[Extracted entries Boundary: Start]

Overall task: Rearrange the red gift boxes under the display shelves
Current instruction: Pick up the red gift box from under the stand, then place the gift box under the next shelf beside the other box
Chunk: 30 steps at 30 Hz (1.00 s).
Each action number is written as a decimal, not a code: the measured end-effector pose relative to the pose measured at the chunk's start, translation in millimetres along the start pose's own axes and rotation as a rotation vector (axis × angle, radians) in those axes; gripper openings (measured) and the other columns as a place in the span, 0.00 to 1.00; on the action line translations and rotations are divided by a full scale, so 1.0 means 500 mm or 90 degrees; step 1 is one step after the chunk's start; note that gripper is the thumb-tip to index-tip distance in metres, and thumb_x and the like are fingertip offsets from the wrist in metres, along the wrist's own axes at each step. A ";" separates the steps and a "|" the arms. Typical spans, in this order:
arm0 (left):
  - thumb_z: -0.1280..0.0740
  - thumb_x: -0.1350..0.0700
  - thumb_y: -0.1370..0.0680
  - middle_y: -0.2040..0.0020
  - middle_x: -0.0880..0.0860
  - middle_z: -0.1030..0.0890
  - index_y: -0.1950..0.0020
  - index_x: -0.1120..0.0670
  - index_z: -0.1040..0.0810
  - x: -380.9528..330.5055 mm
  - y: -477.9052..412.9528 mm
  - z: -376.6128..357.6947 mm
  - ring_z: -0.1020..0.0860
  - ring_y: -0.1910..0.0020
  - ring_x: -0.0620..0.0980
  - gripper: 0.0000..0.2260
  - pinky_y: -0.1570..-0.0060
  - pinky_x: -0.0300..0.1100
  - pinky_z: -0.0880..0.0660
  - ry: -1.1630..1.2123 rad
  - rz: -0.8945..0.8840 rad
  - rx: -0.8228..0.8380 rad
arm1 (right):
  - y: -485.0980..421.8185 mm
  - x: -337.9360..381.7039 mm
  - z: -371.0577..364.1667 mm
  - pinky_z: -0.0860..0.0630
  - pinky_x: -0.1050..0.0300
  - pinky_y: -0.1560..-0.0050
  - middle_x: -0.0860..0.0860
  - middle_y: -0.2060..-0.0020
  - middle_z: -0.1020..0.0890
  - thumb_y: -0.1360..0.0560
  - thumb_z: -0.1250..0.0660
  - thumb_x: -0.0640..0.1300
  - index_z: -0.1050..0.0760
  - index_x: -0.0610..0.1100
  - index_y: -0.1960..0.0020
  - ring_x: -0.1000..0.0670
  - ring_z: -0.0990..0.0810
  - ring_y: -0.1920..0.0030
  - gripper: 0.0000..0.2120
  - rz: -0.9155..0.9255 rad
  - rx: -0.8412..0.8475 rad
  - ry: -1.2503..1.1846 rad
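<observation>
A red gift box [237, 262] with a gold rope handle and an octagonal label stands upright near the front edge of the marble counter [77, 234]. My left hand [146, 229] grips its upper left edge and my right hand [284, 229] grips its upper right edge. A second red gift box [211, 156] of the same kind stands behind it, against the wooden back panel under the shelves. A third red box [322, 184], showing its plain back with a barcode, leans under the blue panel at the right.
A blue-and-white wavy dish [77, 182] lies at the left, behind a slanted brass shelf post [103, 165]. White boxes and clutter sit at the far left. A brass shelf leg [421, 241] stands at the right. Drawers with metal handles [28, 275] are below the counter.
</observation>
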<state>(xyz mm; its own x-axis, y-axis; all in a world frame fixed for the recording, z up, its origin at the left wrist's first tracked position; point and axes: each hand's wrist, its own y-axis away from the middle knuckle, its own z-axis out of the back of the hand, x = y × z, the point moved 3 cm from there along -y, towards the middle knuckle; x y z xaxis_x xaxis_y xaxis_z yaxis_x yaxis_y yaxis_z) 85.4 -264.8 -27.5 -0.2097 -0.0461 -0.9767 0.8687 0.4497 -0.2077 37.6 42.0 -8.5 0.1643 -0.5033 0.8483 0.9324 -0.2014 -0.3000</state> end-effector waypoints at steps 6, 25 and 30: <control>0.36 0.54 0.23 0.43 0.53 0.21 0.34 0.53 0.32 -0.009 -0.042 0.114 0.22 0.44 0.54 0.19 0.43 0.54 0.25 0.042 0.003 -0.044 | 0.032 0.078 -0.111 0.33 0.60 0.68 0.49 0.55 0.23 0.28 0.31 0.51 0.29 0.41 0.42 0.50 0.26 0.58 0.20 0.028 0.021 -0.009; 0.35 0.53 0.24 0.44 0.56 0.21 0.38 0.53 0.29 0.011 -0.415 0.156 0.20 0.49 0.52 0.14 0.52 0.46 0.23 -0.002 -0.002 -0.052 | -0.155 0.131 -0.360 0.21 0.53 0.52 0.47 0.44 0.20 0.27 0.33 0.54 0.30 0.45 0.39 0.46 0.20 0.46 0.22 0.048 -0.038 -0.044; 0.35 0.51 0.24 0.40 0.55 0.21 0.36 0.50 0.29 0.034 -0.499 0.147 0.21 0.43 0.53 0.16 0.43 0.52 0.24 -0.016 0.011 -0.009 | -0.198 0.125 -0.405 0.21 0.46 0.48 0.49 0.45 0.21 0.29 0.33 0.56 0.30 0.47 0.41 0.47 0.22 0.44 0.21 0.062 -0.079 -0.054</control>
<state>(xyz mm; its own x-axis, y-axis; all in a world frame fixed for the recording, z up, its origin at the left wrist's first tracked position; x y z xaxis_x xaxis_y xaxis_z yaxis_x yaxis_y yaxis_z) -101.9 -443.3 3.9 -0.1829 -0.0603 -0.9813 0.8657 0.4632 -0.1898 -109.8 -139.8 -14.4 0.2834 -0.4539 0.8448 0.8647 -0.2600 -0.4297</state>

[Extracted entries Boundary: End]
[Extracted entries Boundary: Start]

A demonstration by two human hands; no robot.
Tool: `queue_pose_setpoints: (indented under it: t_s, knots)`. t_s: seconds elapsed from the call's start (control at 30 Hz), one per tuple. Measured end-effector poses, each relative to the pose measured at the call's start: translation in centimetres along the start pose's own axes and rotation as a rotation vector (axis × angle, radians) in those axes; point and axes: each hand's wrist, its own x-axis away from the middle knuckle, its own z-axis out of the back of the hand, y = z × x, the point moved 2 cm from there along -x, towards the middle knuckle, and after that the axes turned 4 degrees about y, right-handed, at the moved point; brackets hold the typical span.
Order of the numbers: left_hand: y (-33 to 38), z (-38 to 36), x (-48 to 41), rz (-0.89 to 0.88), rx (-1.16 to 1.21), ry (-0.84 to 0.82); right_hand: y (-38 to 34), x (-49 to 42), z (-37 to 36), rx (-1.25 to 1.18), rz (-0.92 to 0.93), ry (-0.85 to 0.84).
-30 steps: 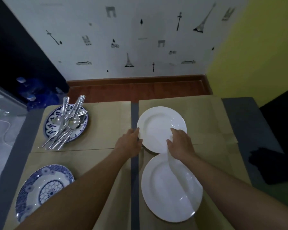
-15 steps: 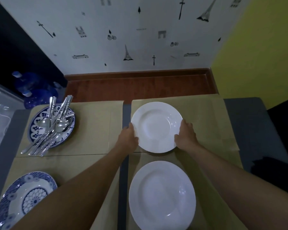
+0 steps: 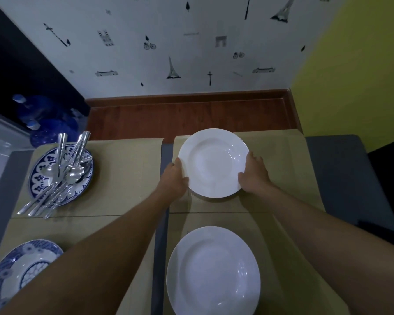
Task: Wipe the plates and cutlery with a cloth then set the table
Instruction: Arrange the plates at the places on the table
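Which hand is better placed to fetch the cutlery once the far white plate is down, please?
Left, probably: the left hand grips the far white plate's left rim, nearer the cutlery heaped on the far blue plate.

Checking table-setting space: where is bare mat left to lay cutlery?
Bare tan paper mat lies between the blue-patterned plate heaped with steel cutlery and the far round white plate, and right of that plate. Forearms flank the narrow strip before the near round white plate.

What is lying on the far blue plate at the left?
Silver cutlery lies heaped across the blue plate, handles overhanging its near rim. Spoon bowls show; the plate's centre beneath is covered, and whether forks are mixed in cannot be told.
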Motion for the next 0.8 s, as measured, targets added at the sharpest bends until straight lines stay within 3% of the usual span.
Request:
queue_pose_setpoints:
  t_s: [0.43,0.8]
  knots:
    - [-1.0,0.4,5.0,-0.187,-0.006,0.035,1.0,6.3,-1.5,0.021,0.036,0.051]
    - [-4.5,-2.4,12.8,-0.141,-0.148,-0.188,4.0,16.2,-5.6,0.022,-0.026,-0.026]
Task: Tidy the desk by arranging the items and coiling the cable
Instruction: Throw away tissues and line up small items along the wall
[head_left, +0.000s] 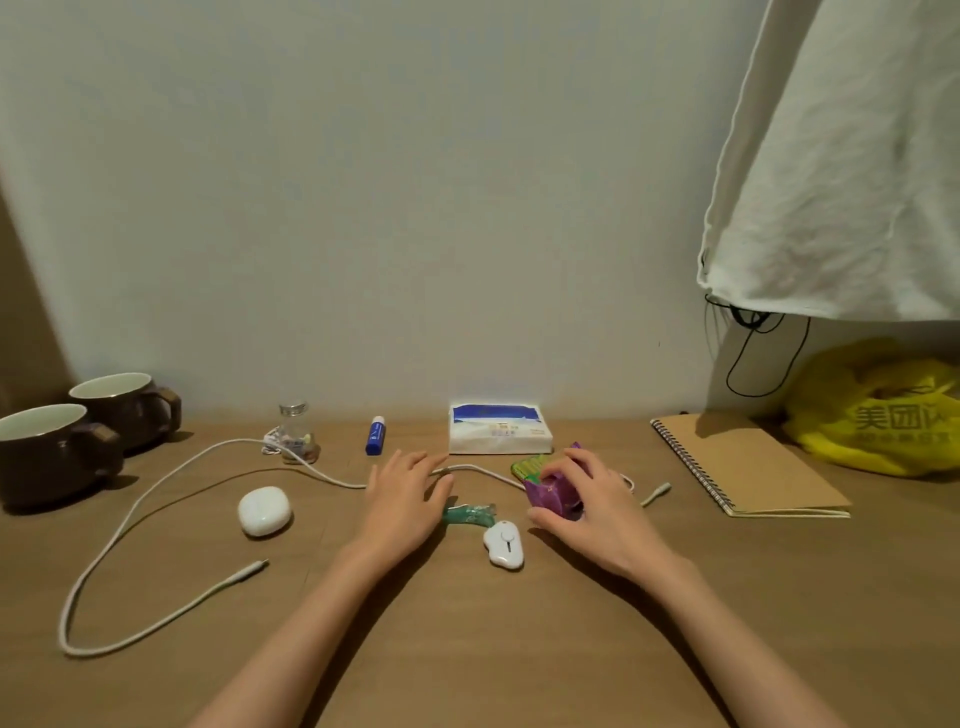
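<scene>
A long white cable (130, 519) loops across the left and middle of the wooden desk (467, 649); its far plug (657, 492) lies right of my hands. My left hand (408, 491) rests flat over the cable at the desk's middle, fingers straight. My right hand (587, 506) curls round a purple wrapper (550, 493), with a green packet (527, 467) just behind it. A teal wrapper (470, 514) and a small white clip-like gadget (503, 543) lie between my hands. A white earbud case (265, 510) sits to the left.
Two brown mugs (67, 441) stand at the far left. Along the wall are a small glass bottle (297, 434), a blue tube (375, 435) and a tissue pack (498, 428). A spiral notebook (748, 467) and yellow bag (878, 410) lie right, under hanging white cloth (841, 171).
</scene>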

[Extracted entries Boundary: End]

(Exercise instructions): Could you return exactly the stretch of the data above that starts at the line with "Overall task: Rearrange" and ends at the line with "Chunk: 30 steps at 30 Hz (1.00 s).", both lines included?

(Completed exercise):
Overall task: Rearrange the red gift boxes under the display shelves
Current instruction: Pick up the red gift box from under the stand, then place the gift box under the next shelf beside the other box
Chunk: 30 steps at 30 Hz (1.00 s).

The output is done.